Maria Clara

A vida simples no interior de Minas Gerais, a ausência da mãe e de direitos básicos como a educação, fez com que Maria Clara vivesse uma infância com constantes mudanças de casa. Seu pai trabalhava na roça e só conseguia ver os filhos quinzenalmente, fazendo com que ela e seus irmãos ficassem sob os cuidados de parentes em Córrego do Aventureiro-MG.

Essa fase dos primeiros anos de vida é marcada por lembranças do trabalho realizado na zona rural como plantar e colher “eu aprendi a roçar, eu aprendi a capinar, eu aprendi a plantar, eu aprendi a zelar”. Destaca que suas tarefas não ficavam limitadas ao cuidado da terra “então, dali da roça eu já aprendi também o fogão, porque eu tinha que estar plantando mas tinha que estar cozinhando também. Né?”

Maria Clara compara sua jornada como uma escola, da qual nunca teve acesso, e sua história de vida como estágios “como fosse a professora pegar um aluno, né? Que ele nunca foi na escola como eu, eu nunca fui na escola, mas eu entendo que deve ser assim, né? Pega o aluno que ele nunca foi na escola e ele vai ter uma trajetória de conversa e passando de mão pra mão até se formar aquilo que precisa. Então assim é a minha vida.”

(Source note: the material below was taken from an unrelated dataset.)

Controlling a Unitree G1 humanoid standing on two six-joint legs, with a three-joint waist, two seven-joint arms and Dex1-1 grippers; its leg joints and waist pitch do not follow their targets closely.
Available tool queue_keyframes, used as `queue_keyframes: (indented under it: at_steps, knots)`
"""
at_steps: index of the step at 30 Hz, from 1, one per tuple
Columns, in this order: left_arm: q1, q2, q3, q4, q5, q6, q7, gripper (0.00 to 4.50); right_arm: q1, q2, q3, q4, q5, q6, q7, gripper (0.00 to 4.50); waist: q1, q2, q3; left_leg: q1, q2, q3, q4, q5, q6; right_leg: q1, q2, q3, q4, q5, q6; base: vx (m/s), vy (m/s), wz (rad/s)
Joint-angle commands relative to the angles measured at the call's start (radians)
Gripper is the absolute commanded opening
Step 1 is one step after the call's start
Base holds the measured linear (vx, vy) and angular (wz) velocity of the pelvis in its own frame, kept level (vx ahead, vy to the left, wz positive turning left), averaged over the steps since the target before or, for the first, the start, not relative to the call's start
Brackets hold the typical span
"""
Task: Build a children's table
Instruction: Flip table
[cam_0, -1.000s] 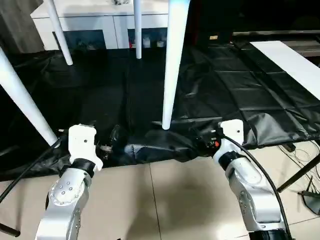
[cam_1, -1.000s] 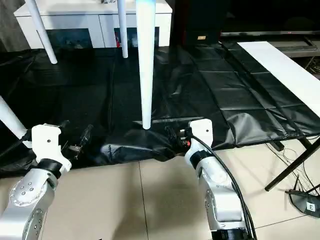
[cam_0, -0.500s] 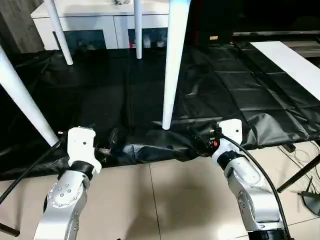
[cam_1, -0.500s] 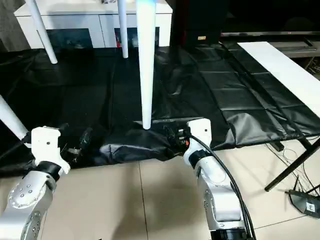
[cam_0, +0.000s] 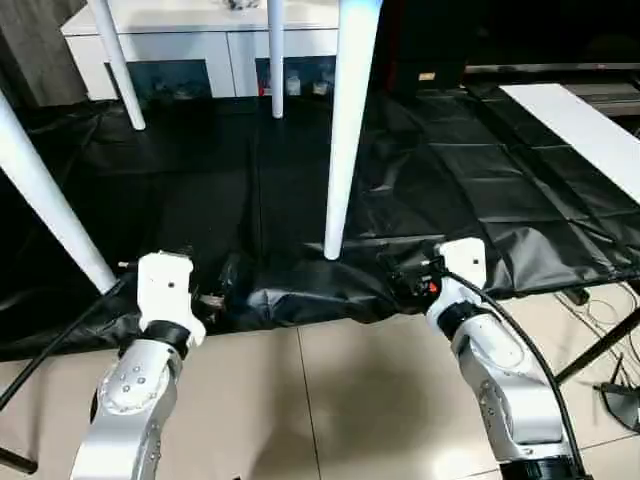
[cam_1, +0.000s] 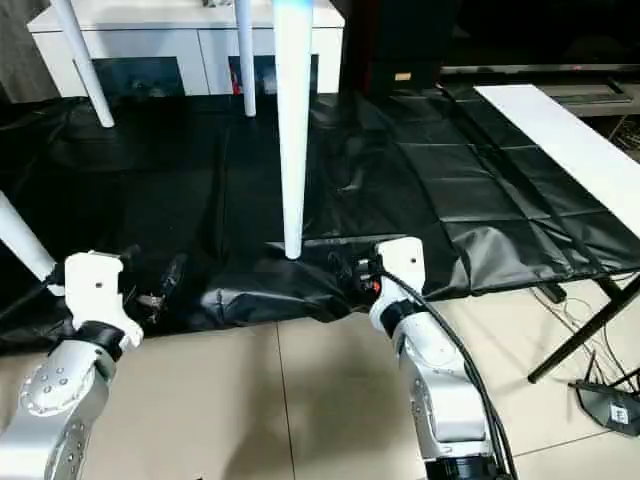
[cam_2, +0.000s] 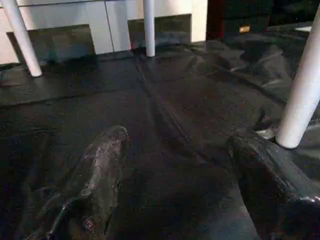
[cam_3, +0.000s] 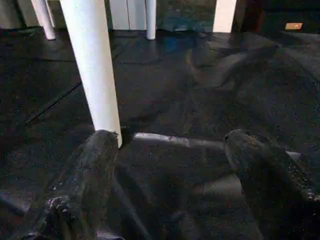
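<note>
Children's table stands on the big black-covered desk (cam_0: 480, 190): four long white tapered tubular legs rise from the black sheet, nearest leg (cam_0: 345, 130) planted near the front edge, a second leg (cam_0: 45, 200) slanting at far left, two more legs (cam_0: 118, 62) (cam_0: 276, 58) at the back in front of the white cabinet with dark glass doors (cam_0: 200, 50); tabletop out of frame above. Left gripper (cam_0: 222, 285) is at the desk's front edge with black fingers (cam_2: 102, 170) spread apart, holding nothing. Right gripper (cam_0: 398, 272) is also spread with nothing between its fingers (cam_3: 95, 175), one finger just beside the foot of the nearest leg.
</note>
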Motion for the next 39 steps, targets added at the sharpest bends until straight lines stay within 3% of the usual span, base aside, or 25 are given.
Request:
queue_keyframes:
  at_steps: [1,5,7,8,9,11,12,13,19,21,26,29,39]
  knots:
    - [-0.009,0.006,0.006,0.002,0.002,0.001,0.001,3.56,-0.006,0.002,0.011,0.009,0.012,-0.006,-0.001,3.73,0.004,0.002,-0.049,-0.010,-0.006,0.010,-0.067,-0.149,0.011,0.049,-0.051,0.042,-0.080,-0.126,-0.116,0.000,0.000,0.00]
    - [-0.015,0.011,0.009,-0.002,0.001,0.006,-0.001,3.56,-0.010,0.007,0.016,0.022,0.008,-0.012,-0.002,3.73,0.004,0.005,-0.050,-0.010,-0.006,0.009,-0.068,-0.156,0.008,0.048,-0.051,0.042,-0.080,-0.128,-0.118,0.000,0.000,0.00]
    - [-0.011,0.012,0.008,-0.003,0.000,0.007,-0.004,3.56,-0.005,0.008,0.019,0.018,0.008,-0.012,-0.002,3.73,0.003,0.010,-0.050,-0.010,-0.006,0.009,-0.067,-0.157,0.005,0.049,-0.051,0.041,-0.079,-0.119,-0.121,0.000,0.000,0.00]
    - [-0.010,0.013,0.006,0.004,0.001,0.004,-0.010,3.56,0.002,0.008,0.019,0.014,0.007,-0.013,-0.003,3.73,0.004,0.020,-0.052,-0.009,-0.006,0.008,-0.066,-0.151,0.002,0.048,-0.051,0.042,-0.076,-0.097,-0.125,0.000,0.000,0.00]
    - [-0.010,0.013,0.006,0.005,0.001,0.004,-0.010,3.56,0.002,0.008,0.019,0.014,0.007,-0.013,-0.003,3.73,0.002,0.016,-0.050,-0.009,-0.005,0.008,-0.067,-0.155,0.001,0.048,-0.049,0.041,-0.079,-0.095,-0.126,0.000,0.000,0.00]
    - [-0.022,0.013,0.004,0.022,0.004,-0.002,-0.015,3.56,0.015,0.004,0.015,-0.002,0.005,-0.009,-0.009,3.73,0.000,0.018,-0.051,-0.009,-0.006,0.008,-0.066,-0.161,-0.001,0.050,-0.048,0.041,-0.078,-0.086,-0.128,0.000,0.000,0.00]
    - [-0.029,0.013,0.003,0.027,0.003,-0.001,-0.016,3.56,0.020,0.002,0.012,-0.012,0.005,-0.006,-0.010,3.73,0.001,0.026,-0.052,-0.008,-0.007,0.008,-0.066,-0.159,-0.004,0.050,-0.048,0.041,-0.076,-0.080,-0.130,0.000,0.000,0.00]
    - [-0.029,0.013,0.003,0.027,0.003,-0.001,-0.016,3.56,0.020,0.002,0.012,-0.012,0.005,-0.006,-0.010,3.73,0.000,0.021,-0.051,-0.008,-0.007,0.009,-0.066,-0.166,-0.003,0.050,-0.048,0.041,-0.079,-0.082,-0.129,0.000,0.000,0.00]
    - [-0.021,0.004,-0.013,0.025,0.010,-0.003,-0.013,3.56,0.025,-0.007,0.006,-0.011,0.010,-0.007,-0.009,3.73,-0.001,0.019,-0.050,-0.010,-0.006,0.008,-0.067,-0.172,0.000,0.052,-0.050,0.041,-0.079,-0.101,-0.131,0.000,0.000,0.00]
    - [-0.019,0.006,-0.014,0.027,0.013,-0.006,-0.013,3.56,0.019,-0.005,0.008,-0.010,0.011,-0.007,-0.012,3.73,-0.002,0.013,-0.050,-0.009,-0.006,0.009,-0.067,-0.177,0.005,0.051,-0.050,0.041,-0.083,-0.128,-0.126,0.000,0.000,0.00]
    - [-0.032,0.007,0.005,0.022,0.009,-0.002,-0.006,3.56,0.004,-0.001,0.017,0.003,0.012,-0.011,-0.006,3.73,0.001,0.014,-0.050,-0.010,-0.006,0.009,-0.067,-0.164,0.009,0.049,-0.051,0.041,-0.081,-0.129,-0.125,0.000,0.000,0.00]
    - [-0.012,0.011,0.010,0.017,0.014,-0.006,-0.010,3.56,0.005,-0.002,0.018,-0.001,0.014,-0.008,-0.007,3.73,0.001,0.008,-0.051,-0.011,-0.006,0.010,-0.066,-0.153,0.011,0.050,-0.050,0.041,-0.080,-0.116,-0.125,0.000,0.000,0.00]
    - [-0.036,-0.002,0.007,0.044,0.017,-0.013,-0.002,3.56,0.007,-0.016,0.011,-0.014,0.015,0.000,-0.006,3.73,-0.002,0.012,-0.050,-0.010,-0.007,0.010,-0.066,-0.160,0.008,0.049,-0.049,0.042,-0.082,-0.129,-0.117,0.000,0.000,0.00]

Após seu casamento, mudou-se para Penha do Capim, distrito localizado na cidade de Aimorés-MG, onde começou a trabalhar como lavadeira para ajudar no sustento da família   “casei na Penha do Capim. Meu registro de casamento é de lá da Penha do Capim. Aí dali eu vim pra cidade. Na cidade o que que eu fui fazer na cidade? Criar filho e lavar roupa, lavadeira.”

A experiência de perder quatro filhos para doenças que eram consideradas sem cura pelos médicos locais, fez com que sua família tomasse a decisão de se mudar para o Espírito Santo em busca de tratamento para o filho mais novo: “eu vim pra Vitória trazendo o filho no colo quase morto. Mas Deus deu ele vida de novo porque foi tratado aqui”

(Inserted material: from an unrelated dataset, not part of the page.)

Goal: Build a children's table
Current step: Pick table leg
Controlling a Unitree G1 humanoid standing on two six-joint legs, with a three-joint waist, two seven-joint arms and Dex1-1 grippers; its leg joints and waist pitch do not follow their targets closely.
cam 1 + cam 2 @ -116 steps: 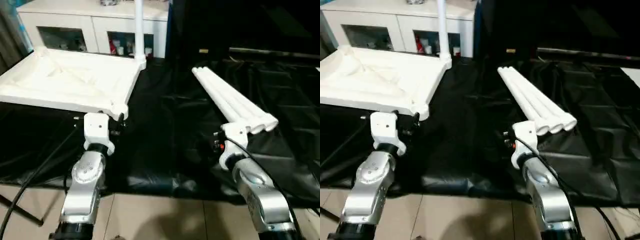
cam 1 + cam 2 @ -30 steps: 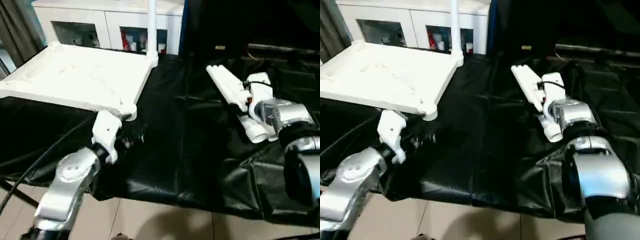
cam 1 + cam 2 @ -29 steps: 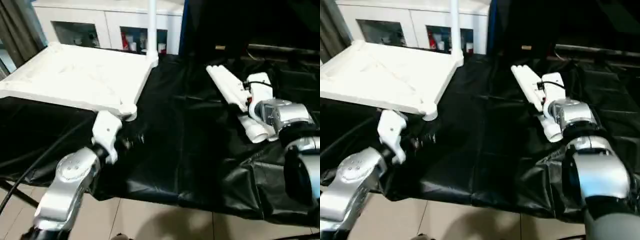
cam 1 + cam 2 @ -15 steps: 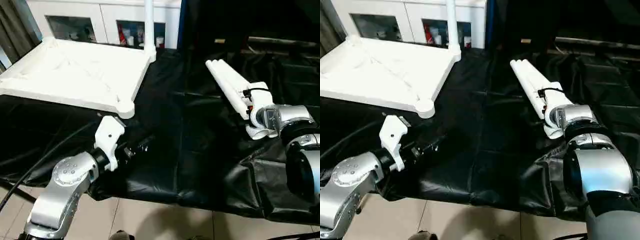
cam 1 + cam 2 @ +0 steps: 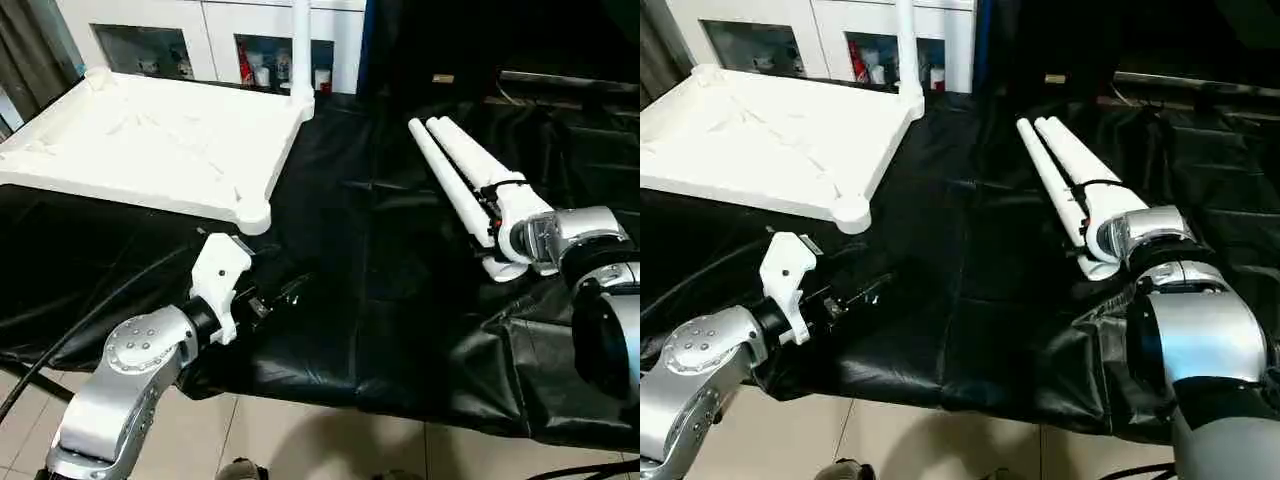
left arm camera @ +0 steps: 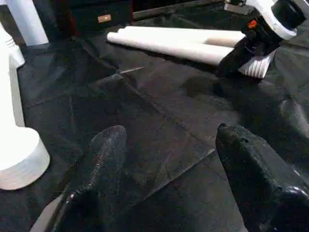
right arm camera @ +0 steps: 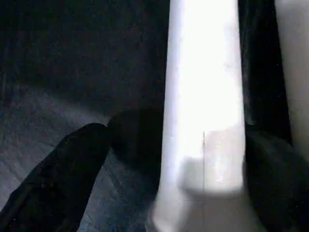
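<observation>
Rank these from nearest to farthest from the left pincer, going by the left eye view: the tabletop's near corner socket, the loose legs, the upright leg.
1. Near corner socket, just beyond the left pincer.
2. Loose legs, across on the right.
3. Upright leg, at the tabletop's far corner.

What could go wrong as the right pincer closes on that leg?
The right pincer straddles one leg, open, near its end. Gripped there, the long tube may droop when lifted. The other loose legs lie touching it, so they may roll. The tabletop has one leg upright; a swung tube could hit it.
</observation>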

No ES sua caminhada começa em Itaquari, no município de Cariacica, onde morou pouco tempo, segue para Ilha das Flores em Vila Velha onde morou por dois anos numa casa de sapê. Após algum tempo estabelecida no ES e com trabalho, decide voltar a Aimorés para vender a casa onde morava. Com o dinheiro e algumas economias, comprou um lote no morro do Garrido, próximo ao Hospital Evangélico, onde demoraram seis meses para construir o barraco de madeira.

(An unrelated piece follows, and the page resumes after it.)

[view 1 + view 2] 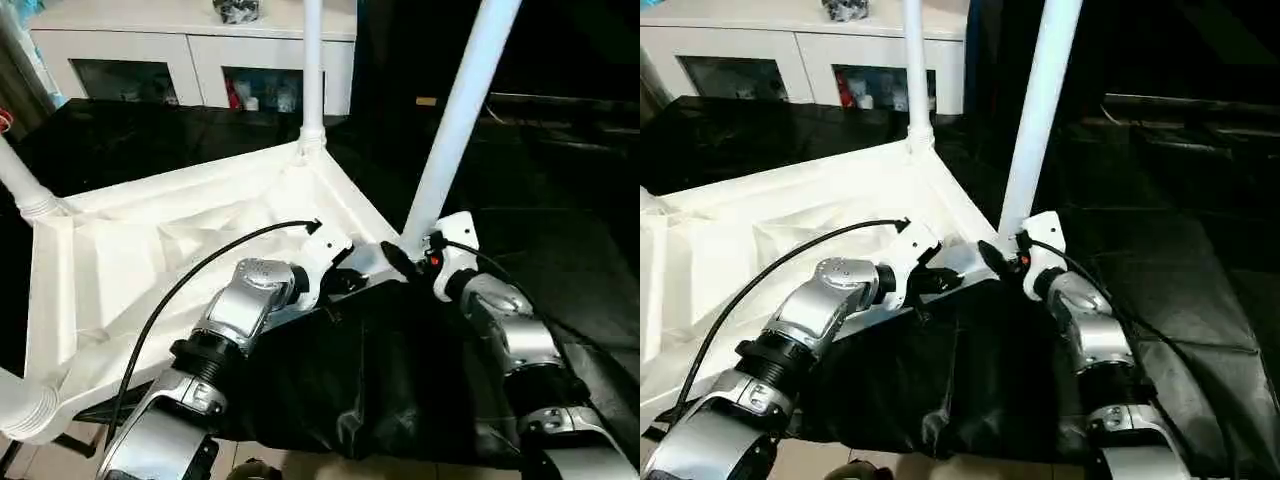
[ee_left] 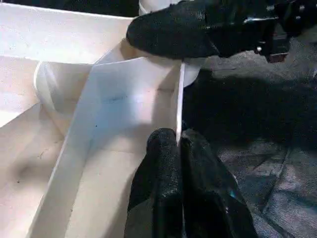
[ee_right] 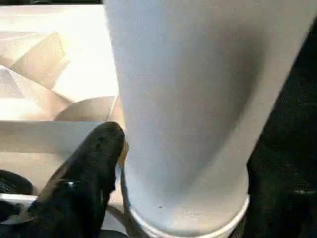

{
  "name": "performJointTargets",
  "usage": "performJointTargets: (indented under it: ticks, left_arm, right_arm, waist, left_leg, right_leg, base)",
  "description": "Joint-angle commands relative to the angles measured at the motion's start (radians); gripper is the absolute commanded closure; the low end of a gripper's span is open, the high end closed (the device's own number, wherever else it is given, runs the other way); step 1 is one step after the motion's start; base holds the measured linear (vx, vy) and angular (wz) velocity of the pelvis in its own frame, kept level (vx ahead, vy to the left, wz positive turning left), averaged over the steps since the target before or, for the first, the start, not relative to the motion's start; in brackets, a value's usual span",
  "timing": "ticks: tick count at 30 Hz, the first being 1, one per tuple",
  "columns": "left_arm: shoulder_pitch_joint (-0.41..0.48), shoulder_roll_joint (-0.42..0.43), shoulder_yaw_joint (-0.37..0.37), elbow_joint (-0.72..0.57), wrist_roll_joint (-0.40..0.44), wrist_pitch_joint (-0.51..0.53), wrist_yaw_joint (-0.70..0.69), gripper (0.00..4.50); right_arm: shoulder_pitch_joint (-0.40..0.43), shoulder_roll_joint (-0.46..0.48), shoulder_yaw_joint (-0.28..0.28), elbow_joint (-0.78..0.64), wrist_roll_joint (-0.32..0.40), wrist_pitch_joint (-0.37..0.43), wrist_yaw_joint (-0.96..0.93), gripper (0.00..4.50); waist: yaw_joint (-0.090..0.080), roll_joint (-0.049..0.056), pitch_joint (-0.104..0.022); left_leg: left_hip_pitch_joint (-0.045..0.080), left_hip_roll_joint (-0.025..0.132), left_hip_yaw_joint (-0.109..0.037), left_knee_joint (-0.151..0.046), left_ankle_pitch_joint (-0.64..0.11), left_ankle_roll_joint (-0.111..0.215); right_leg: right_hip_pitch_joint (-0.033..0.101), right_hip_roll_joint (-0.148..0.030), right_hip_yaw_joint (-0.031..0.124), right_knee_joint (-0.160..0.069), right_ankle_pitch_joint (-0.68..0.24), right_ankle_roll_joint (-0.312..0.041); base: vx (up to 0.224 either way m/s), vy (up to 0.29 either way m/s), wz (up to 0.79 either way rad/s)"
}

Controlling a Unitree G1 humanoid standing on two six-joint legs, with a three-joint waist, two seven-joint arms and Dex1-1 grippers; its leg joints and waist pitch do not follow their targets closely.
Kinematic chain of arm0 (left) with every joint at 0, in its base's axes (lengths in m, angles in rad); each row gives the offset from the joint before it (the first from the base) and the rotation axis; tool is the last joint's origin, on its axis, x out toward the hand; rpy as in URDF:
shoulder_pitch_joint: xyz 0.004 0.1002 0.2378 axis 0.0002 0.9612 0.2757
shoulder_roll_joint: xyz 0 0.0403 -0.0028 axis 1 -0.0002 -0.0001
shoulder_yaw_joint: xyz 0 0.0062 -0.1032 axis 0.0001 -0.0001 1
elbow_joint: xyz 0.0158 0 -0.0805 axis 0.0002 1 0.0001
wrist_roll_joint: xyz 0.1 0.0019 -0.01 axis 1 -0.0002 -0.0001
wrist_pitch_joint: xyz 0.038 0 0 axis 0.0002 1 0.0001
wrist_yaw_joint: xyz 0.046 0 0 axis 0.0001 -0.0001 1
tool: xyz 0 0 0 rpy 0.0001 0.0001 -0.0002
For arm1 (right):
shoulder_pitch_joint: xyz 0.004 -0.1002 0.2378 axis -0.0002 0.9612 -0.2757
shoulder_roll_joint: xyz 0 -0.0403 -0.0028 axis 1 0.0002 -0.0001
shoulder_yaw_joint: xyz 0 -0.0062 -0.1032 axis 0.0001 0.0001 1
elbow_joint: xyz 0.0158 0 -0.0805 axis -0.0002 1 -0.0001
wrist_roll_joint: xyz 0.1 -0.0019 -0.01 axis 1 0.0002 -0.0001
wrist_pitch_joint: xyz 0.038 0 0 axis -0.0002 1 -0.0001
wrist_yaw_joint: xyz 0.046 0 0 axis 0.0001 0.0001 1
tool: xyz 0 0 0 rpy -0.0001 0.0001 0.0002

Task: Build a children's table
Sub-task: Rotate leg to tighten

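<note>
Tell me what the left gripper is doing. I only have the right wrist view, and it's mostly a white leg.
Observer: The left gripper is shut on the thin raised rim of the tabletop, close to the corner where that near leg stands.
Operator: Is the top right way up?
Observer: No, it lies underside up, on a black cover.
Operator: Any other leg fitted?
Observer: Yes, a far leg stands upright in the far corner socket.
</note>
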Motion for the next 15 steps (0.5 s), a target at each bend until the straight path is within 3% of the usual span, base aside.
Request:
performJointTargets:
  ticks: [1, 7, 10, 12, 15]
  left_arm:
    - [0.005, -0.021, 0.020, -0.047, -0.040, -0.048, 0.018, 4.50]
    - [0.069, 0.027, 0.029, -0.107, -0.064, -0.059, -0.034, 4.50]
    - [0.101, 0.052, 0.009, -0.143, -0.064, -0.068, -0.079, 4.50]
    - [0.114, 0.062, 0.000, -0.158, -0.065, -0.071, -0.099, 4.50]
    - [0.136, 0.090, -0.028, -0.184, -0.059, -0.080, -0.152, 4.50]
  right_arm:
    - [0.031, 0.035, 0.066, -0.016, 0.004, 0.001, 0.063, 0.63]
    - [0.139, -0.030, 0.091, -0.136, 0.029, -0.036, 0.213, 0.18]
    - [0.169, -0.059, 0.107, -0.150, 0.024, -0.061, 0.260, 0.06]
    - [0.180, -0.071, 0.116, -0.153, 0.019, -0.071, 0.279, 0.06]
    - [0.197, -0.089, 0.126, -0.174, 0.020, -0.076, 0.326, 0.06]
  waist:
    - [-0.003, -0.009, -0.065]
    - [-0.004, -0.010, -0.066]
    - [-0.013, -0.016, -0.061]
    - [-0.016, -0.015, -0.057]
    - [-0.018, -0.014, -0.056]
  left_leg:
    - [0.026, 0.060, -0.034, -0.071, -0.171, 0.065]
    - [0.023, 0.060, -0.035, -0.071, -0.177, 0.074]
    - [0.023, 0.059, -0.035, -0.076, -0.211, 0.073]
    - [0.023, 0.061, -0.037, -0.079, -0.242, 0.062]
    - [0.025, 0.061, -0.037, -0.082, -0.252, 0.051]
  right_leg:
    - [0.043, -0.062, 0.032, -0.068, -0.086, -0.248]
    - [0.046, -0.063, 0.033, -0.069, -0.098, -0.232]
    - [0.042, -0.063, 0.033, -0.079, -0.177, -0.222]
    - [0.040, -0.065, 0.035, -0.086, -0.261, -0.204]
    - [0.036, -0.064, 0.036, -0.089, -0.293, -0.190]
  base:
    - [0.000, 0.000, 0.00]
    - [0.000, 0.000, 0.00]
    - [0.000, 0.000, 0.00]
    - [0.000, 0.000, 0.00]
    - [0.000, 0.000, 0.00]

Morar num local mais alto sendo lavadeira, demandava um grande esforço físico e foi então que uma família conhecida que morava no Aribiri sugeriu a troca dos imóveis porque desejavam morar perto dos parentes em Garrido. Essa decisão favoreceu a ambas famílias pois era mais perto do emprego do marido de Maria Clara e facilitava a entrega das roupas de seus clientes que era feita a pé.

A moradia em Aribiri se tornou definitiva até os dias de hoje, onde vive próxima de quatro dos seus seis filhos, porém sua trajetória não para por aí: a luta por direitos faz com que Maria Clara aceite o desafio de ser uma liderança e isso permite que ela transite em muitos territórios na busca de moradia digna para o povo. Sendo assim, iniciou sua atuação próximo de sua casa, no Bairro Dom João, uma ocupação numa área de manguezal que se tornou um bairro de Vila Velha no início dos anos 80.

Onde tinha a população sem teto, Maria Clara estava presente com o Movimento de Luta pela Moradia, para organizar o povo e reivindicar o direito à moradia digna. Assim foram cerca de 40 anos de luta passando por vários bairros de Vila Velha, como Vale Encantado, Terra Vermelha, Santa Rita, Vila Guaranhuns, São Pedro em Vitória, municípios de Cariacica, Serra, Guarapari, Colatina, Baixo Guandu, Aracruz, Linhares, etc.

 “Serra, minha filha, se eu te levar você nos conjunto de Serra, Cariacica, Viana, Aracruz, tudo isso. Eu queria até um dia que Deus ajudasse, minha filha vai me levar lá, tem tempo que eu não vou lá e lá tem o conjunto que foi criado lá, nós ocupamos.” Relembra sobre os tempos de luta e revela o desejo de visitar os bairros criados a partir da organização social.

Toda essa trajetória tornou Maria Clara uma referência estadual e nacional na construção do Movimento Nacional de Luta por Mordia (MNLM).